- Born: 15 March 1897 Stockwell
- Died: 20 November 1970 (aged 73) City of Westminster
- Occupation: headteacher
- Known for: leading Sutton High School

= Lilian Charlesworth =

Headmistress and promoter of international understanding

Lilian Edith Charlesworth CBE (15 March 1897 – 20 November 1970) was a British headmistress of girls' schools and promoter of international understanding. She led Sutton High School in Greater London for twenty years and she was President of the Headmistresses Association.

==Life==
Charlesworth was born in Stockwell in London in 1897. Her parents were Sarah Elizabeth (born Bragg) and Jonathan Charlesworth who was a teacher. She attended Streatham and Clapham High School which was run by the Girls' Day School Trust. In 1918 she graduated in "Classics" from Royal Holloway College, London. She went straight into teaching at Acton Boys' School and then in Clapham and then for two years she was at Roedean school in Brighton.

In 1931 she took her first headship leading the Kensington High School for the Girls' Day School Trust.

In 1939 she was appointed as the head of Sutton High School which was also a Girls' Day School Trust school.

From 1948 to 1950 when she was the President of the Headmistresses Association. In 1951 she was invited onto British television (the BBC) to discuss the education of girl's with the broadcaster E. Arnot Robertson and the documentary maker Jill Craigie.

In 1954 she became a Commander of the British Empire.

She retired in 1959 and the school named a building after her. In her retirement she took a mule and went walking in the Himalayas.

==International==
She was sent to Paris three time to represent the UK at general conferences of UNESCO. Her contributions to the Council for Education in World Citizenship in particular were appreciated.

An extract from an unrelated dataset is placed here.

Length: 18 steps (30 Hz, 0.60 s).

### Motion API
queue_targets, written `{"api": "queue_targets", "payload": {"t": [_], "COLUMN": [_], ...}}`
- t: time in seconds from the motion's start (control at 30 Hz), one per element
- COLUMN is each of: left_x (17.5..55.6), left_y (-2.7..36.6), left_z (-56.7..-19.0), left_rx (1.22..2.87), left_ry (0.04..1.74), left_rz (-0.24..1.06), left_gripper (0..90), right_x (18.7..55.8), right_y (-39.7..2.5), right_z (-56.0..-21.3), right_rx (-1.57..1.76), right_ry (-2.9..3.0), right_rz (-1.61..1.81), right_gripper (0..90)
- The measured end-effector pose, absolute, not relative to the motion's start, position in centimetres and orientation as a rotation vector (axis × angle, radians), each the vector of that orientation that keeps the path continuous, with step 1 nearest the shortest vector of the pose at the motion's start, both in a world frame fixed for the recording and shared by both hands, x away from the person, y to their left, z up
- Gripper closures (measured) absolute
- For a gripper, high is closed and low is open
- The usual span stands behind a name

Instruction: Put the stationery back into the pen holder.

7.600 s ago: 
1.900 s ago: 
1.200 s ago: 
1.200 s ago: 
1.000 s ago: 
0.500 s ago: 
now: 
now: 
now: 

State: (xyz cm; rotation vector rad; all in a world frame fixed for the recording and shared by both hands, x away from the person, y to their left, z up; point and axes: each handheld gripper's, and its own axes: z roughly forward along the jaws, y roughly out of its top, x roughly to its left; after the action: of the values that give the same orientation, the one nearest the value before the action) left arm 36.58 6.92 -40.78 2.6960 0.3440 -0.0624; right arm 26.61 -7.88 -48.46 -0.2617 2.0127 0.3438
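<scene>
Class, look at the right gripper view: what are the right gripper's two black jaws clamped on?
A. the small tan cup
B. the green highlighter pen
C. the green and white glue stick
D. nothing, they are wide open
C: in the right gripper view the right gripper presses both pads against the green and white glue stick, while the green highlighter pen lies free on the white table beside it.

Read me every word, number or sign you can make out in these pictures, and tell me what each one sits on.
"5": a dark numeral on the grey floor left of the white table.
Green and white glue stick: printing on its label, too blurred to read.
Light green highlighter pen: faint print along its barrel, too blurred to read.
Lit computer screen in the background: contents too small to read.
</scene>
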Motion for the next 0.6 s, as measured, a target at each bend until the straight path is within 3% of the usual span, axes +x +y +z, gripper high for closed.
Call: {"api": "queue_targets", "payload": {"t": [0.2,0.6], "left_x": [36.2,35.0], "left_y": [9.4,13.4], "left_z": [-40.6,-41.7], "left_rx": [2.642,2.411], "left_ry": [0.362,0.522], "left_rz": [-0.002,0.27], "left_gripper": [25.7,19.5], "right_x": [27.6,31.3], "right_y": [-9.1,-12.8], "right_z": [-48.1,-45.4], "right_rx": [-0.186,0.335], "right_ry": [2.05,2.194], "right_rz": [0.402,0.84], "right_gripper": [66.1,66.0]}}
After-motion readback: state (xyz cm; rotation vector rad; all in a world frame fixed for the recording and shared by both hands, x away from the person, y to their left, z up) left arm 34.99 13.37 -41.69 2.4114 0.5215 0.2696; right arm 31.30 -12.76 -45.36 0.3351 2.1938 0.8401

In 1948 she went to look at the USA and five years later she was visiting the Gold Coast to see the important boarding-school Achimota which educated many post colonial leaders. Two years later she was in Sudan giving advise and learning. When she returned she told her school's pupils about UNESCO, politics, the importance of women's education and the Mahdi.

Charlesworth died in hospital in the City of Westminster in 1970.